Le cavalier seul d’Alger dans le Sahel
Parmi les défis majeurs qui se posent figurent les crises sécuritaires, migratoires et démographiques au Sahel où les tensions se sont exacerbées avec l’Algérie. «L’Algérie fait partie du problème, mais ne fait pas partie de la solution» dans cette région, estime l’expert, qui relève la défiance d’Alger qui voit d’un mauvais œil les changements politiques en cours. «Les élites nouvelles des pays de la région sont dans une position de rébellion face à l’Algérie. Elles n’acceptent plus d’être traitées comme avant par Alger et que celle-ci cherche à imposer sa tutelle», analyse Mohammed Benhammou. Un constat amer qui fait écho au discrédit de la soi-disant puissance régionale algérienne auprès de pays voisins comme le Mali et le Niger.
Le rôle clé du Maroc pour la stabilité au Sahel
Face ces périls, le Maroc se positionne résolument en «acteur de développement» et de «stabilité» dans l’espace sahélien et d’Afrique de l’Ouest, selon M. Benhammou. Déployant des investissements massifs, le Royaume s’érige en rempart contre les trafics transnationaux qui gangrènent la région, tels que celui de la drogue, véritable «menace sécuritaire» pour l’Europe. De même, ajoute l’expert, l’Initiative Royale d’offrir un accès sur l’Atlantique est «une chance pour le Sahel, pour l’Afrique de l’Ouest, pour tout le monde». L’universitaire ne cache pas sa conviction : «Il ne peut y avoir de paix sans développement, ni de développement sans stabilité et paix».
La France, un partenaire fiable pour le Maroc ?
S’agissant du rôle de la France, Mohammed Benhammou fustige un «double jeu» de l’ancienne puissance coloniale. Contestant toute approche globalisante vis-à-vis du Maghreb, il affirme : «La France traite avec chaque pays à part et n’a pas de politique maghrébine unifiée». pour lui, Paris a du mal à gérer une relation basée sur le respect multiséculaire avec le Maroc et une relation émotionnelle avec l’Algérie». Dans ce contexte, Mohammed Benhammou ne semble pas nourrir d’attente particulière envers la France sur le dossier du Sahara marocain pour 2024. «Il ne faut pas s’attendre à ce que la France change sa position», pronostique-t-il, tout en prônant la patience : «Il faut attendre les prochaines élections et le prochain Président français en 2027».

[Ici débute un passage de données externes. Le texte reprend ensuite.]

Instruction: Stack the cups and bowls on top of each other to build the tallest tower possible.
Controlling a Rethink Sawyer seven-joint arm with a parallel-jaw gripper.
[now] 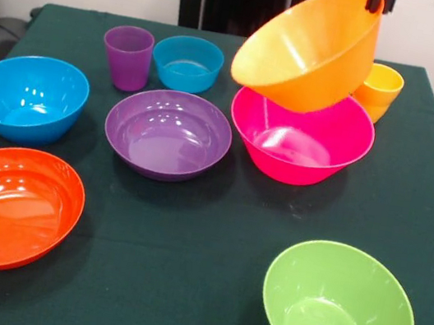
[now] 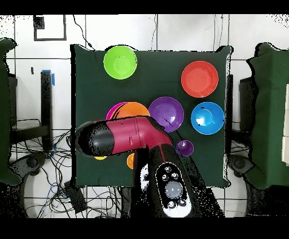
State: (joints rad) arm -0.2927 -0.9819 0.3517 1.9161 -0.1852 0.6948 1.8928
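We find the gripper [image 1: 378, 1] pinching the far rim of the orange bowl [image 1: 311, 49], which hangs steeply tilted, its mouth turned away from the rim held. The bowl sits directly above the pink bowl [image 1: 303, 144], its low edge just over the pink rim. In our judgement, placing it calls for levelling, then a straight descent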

Une mise au point cinglante sur la nature du pouvoir algérien
Interrogé sur la visite d’État prévue du Président algérien à Paris à l’automne prochain et ses éventuelles retombées, le président du Centre marocain des études stratégiques ne se fait guère d’illusions sur un hypothétique dégel des relations entre Rabat et Alger, quel que soit le nom du locataire du Palais Al Mouradia : «Ça ne changera rien dans les relations entre les deux pays, car l’Algérie n’a pas réglé la relation entre le civil et le militaire depuis 1965». Au final, malgré le constat alarmant d’un risque d’escalade incontrôlée, Mohammed Benhammou ne désespère pas de voir la situation se décanter sur la voie du dialogue et de la résolution des différends. «Personne ne voudra d’une guerre dans cette région. Le Maroc a adopté la politique de la main tendue, même si malheureusement l’Algérie répond par le poignard dans le dos !» déplore l’expert. En appelant à «construire des relations basées sur les intérêts» plutôt que sur l’émotionnel, le président du Centre des études stratégiques semble esquisser la voie pour une éventuelle sortie de crise. À condition, peut-être, de redéfinir sur de nouvelles bases les contours géopolitiques et stratégiques de la relation convalescente entre Rabat et Alger.